Index Terms—Distributed Inference, Real-Time Systems, DNN.

### I. Introduction

The proliferation of Internet-of-Things (IoT) and edge devices has enabled new classes of cyber-physical applications in domains such as robotics, digital agriculture, industrial automation, health care, and autonomous vehicles. Many of these systems rely on deep neural networks (DNNs) for perception and control tasks such as object detection, anomaly recognition, and scene understanding [1], [2]. However, executing modern DNN models on embedded platforms is challenging because these devices operate under severe compute, memory, and energy constraints. For instance, a Raspberry Pi 4 [3] or NVIDIA Jetson Nano [4] often requires several seconds to process a single image using VGG-16 [5], while microcontrollers such as STM32 [6] or ESP32 [7] cannot even host the complete model due to limited memory capacity. Such delays are unacceptable in real-time and safety-critical applications, where inference results must be produced within strict deadlines to maintain safe system operation. Further, deploying newer learning-enabled workloads is especially difficult on legacy or previously installed systems where hardware upgrades are not possible.

Cloud offloading [8], [9] can mitigate local resource limitations but introduces variable latency and security concerns, making it unsuitable for time-sensitive tasks.

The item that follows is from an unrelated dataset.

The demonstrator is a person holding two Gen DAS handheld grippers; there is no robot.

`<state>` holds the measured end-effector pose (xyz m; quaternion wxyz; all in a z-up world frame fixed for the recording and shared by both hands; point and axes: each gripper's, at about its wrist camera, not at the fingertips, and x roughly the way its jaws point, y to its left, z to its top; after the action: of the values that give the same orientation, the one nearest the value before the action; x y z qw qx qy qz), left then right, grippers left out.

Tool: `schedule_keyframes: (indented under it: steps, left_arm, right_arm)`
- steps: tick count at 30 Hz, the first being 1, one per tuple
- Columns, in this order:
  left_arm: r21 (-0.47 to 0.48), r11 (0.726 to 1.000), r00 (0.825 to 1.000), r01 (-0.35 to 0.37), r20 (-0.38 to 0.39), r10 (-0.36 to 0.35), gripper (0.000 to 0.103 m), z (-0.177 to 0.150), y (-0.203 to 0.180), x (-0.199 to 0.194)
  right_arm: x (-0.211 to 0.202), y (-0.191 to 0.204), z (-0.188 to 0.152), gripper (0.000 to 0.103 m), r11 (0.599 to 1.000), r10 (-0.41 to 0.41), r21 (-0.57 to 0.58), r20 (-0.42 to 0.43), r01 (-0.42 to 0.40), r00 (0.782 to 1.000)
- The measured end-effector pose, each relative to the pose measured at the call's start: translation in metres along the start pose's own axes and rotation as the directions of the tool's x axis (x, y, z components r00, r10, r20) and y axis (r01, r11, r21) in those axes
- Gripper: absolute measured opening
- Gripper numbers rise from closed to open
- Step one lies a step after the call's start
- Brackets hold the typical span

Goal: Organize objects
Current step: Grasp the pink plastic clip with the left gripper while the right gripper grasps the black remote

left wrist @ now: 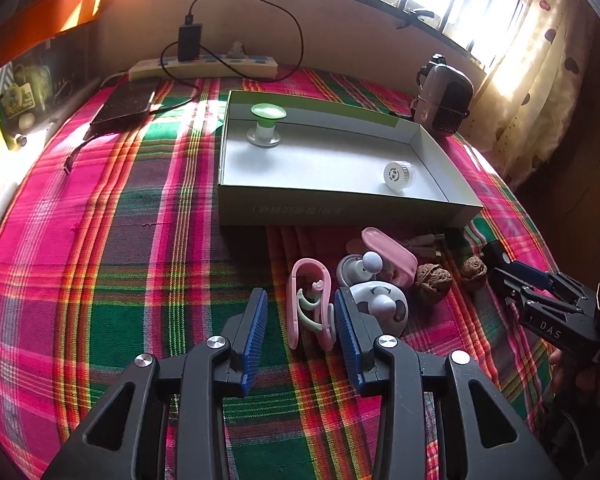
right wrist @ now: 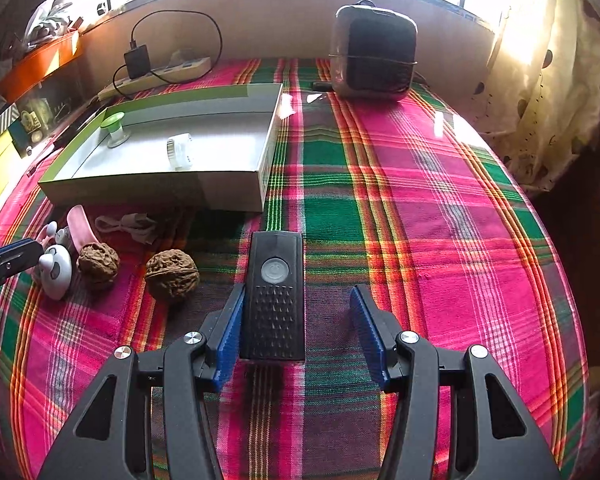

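1. The pink clip (left wrist: 310, 304) lies low in the middle, between the spread left claw (left wrist: 300, 336), ready for grabbing.
2. The black light (right wrist: 275, 292) sits inside the spread right claw (right wrist: 298, 332).
3. The box (left wrist: 340, 204) waits above.

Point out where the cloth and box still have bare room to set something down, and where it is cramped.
Free: the box floor between the green-topped stand and the white jar; the cloth right of the black device, up to the heater. Crowded: the strip before the box, with pink clip, white toys and walnuts.
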<state>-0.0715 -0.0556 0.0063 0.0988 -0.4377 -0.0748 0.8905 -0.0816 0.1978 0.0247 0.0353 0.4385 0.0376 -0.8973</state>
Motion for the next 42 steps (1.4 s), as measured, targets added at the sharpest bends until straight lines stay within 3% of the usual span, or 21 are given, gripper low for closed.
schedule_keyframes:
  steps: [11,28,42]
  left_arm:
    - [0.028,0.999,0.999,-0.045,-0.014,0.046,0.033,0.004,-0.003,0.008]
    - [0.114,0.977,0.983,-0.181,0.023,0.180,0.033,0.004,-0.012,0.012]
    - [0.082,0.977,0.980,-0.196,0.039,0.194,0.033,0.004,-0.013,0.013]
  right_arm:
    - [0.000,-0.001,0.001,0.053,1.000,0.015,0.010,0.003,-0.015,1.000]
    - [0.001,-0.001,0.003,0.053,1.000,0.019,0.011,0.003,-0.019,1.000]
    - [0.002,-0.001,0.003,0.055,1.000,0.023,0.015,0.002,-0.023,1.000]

As an alternative, distributed or collaborative inference allows

This research is partly supported by the U.S. National Science Foundation Award 2345653. Any findings, opinions, recommendations, or conclusions expressed in the paper are those of the authors and do not necessarily reflect the sponsor's views.

multiple nearby edge devices to share the workload of executing a DNN [10]. In this approach, layers are partitioned among devices so that each performs part of the computation. Existing frameworks such as DeepThings [11], CoEdge [12], and EdgeFlow [13] have investigated distributed inference using layer-wise or spatial partitioning strategies. However, most adopt "synchronous" execution, where every device must finish its assigned portion of a layer before the next layer begins. This global synchronization causes idle times and increases latency—especially in heterogeneous systems where device speeds and communication bandwidths vary significantly—and, more importantly, these approaches overlook the real-time aspect of inference, where task deadlines must be explicitly analyzed and guaranteed.

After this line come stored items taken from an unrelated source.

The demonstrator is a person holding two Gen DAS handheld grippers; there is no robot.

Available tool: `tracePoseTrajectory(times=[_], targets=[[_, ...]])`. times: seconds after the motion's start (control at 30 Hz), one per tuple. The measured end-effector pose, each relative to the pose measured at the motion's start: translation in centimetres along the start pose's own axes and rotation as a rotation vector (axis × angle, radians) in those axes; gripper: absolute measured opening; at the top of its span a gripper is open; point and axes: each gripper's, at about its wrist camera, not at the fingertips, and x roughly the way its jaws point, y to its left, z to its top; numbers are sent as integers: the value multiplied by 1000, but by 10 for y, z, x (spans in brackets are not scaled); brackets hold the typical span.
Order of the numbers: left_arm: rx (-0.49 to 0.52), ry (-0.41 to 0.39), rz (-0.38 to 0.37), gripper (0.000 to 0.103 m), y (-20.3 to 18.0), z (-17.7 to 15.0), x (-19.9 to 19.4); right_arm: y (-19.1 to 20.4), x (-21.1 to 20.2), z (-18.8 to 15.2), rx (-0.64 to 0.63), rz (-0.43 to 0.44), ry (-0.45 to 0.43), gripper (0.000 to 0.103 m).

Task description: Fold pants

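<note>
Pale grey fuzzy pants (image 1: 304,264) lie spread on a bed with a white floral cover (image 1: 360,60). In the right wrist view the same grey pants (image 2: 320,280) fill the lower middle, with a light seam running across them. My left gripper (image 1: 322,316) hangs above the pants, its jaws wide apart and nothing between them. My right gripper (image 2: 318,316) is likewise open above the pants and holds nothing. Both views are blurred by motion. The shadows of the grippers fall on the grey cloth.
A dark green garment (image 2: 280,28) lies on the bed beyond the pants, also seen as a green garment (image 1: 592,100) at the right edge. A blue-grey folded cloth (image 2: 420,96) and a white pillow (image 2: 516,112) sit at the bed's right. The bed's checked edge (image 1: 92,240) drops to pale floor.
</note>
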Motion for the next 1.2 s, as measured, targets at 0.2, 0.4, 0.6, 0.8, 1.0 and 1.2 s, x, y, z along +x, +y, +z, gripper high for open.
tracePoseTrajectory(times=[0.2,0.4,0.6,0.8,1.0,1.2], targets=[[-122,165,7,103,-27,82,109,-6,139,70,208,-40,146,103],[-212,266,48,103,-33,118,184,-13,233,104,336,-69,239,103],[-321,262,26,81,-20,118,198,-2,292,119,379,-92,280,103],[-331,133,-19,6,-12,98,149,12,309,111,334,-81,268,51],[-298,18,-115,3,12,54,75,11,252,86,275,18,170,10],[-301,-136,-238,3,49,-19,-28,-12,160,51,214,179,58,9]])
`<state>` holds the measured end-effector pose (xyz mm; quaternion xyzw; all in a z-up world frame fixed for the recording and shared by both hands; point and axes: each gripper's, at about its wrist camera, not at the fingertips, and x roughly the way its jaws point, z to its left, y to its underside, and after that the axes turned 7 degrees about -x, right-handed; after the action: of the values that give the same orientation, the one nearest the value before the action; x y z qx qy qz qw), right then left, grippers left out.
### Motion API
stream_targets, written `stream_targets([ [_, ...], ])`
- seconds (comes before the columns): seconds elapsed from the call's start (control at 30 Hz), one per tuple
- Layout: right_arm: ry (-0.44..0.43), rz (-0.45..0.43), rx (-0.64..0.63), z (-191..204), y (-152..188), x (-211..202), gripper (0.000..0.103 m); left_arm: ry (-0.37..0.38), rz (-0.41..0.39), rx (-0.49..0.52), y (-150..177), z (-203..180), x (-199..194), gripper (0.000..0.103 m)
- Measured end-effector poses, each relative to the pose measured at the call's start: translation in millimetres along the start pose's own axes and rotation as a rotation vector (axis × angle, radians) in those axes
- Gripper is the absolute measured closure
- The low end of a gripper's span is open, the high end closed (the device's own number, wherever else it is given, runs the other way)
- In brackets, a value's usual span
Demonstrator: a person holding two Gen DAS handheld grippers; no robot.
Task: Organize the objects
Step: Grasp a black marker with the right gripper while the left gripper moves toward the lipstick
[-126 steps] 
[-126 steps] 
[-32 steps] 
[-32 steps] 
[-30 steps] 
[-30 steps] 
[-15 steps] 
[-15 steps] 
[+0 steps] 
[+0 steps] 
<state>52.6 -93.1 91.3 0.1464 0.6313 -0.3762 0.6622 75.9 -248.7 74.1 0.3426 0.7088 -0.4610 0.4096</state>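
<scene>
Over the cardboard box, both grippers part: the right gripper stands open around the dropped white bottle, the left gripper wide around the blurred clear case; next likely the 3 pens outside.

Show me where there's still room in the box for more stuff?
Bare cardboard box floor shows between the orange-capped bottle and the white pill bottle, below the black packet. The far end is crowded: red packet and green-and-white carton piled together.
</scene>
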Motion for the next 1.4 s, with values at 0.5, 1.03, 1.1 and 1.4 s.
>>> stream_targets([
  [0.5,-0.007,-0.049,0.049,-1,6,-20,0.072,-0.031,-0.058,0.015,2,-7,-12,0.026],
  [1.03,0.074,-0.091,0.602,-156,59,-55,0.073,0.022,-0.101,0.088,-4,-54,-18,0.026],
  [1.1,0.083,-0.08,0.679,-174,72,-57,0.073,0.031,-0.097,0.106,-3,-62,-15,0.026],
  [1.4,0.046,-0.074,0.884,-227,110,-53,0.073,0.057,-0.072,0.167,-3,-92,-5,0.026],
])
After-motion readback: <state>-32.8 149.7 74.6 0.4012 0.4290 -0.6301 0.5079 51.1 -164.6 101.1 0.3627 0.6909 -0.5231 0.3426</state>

In contrast to prior work, we study *asynchronous* distributed inference for resource-constrained real-time edge systems, where each device can begin its computation for the next layer as soon as the required inputs are available, without waiting for all other nodes to finish. We make the following contributions:

- We propose a timing-aware model for distributed DNN inference on low-power embedded platforms such as microcontrollers, addressing an area largely unexplored from a real-time perspective.
- We formulate an optimization problem to determine layer partitioning that minimizes end-to-end response time while respecting real-time deadlines.
- We show that exploiting asynchronous execution—where devices proceed as soon as dependent data are ready—can significantly reduce inference delay compared to synchronous methods.

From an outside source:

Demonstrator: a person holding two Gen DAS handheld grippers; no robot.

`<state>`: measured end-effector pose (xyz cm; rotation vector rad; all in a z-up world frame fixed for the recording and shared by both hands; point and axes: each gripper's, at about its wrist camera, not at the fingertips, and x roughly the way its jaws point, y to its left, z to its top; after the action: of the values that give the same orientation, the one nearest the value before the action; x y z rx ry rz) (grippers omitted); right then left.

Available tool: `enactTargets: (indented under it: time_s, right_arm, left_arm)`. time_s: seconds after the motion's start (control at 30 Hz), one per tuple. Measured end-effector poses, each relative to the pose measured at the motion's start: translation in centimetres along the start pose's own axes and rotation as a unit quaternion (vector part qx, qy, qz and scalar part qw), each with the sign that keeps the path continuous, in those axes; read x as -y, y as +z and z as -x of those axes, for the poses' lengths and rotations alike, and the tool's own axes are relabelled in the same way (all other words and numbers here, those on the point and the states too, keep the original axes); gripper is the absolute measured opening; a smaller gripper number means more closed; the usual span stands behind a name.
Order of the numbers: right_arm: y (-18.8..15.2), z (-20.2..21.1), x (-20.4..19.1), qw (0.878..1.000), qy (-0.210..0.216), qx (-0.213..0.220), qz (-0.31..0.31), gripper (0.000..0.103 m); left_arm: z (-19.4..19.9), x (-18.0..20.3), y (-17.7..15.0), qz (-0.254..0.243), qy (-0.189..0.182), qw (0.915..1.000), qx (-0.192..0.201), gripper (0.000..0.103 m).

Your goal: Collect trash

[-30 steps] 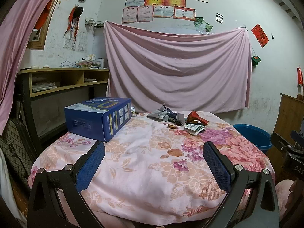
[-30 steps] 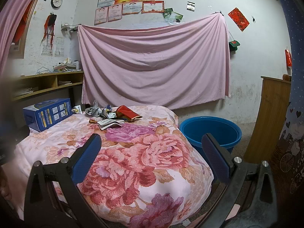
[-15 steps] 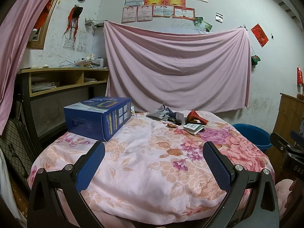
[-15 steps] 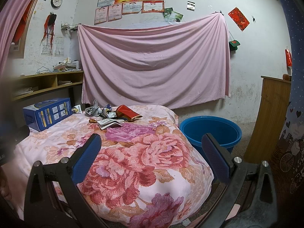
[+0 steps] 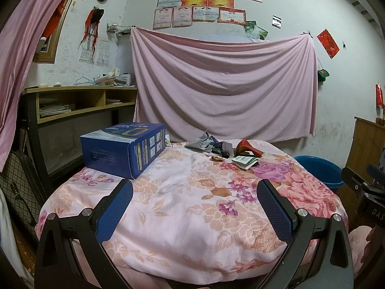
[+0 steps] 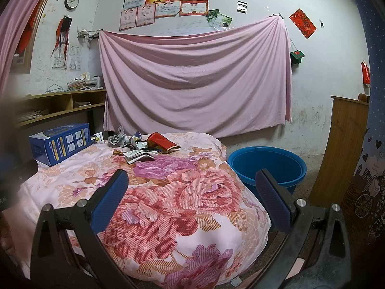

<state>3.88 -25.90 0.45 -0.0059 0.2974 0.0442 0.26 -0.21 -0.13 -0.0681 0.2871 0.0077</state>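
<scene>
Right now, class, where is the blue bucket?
In the right wrist view the blue bucket stands on the floor right of the flowered table, beside the wooden cabinet.

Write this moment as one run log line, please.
left gripper open | right gripper open | crumpled paper trash pile untouched | round blue plastic tub empty

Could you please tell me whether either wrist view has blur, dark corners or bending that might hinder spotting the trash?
Left wrist view: sharp; fisheye bows the wooden wall shelf; dark corners. Right wrist view: dark blur smears the left edge beside the blue cardboard box; the pile of crumpled wrappers stays crisp.
</scene>
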Motion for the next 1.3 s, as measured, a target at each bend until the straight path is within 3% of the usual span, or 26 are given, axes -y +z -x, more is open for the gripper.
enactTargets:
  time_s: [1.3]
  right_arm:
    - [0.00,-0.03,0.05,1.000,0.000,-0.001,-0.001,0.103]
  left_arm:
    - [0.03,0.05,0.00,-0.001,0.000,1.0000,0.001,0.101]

Preliminary formulations show that allowing asynchronous execution can substantially reduce inference delays compared to synchronous approach considered in existing (time-unaware) work [13]. Our initial work-in-progress lays the foundation for deadline-aware cooperative inference in large-scale, heterogeneous edge environments such as distributed robotic swarms and sensor networks.

# II. PROBLEM OVERVIEW

Consider a case where we want to execute a time-critical DNN inference in resource-constrained edge devices. An edge device is not capable of executing the entire DNN model. Hence, the DNN inference task  $\Gamma$  is *partitioned* and distributed across N devices denoted by the set  $\Pi = \{\pi_1, \pi_2, \cdots, \pi_N\}$ . We assume that the DNN task has a temporal constraint, i.e.,



Fig. 1. Representation of DNN as a DAG where each node is a neural network layer. Green nodes represent the input and output of the model. Dotted lines and gray nodes represent multiple intermediate layers. Layers typically have data dependency. For instance, layer l requires the results from the two previous layers,  $m_1$  and  $m_2$ .

it must complete within a designer-given timing bound D (called inference *deadline*). Our objective here is to derive *end-to-end response times* for this partitioned DNN execution and determine whether distributed inference can meet the deadline constraints.

The DNN workload is represented by a directed acyclic graph (DAG), where each node in the graph is a layer of the DNN, as shown in Fig. 1. We represent the layers of the DNN task  $\Gamma$  by L layers denoted by the set  $\mathcal L$  and the connections between layers by  $\mathcal{E}$ . For a layer  $l \in \mathcal{L}$ , the set of layers that are required to calculate layer l is  $\mathcal{M}(l) = m : (m, l) \in \mathcal{E}$  where  $\mathcal{M}(l)$  is the predecessor set of l. Let  $\mathcal{P}_{l,i}(m) \subseteq \Pi$  be the set of required senders for layer l, device  $\pi_i$  from layer m. Besides, we define the dependency set based on the predecessor set and required senders as  $\mathcal{R}_{l,i} = \{(m,j) : m \in \mathcal{M}(l), j \in \mathcal{P}_{l,i}(m)\}$ . This dependency set imposes an execution order constraint for distributed DNN inference; that is  $\forall (m, j) \in \mathcal{R}_{l,i}$ , device  $\pi_i$  cannot begin computing its assigned portion of layer l until device  $\pi_i$  has completed both computation and transmission of the required portion of layer m.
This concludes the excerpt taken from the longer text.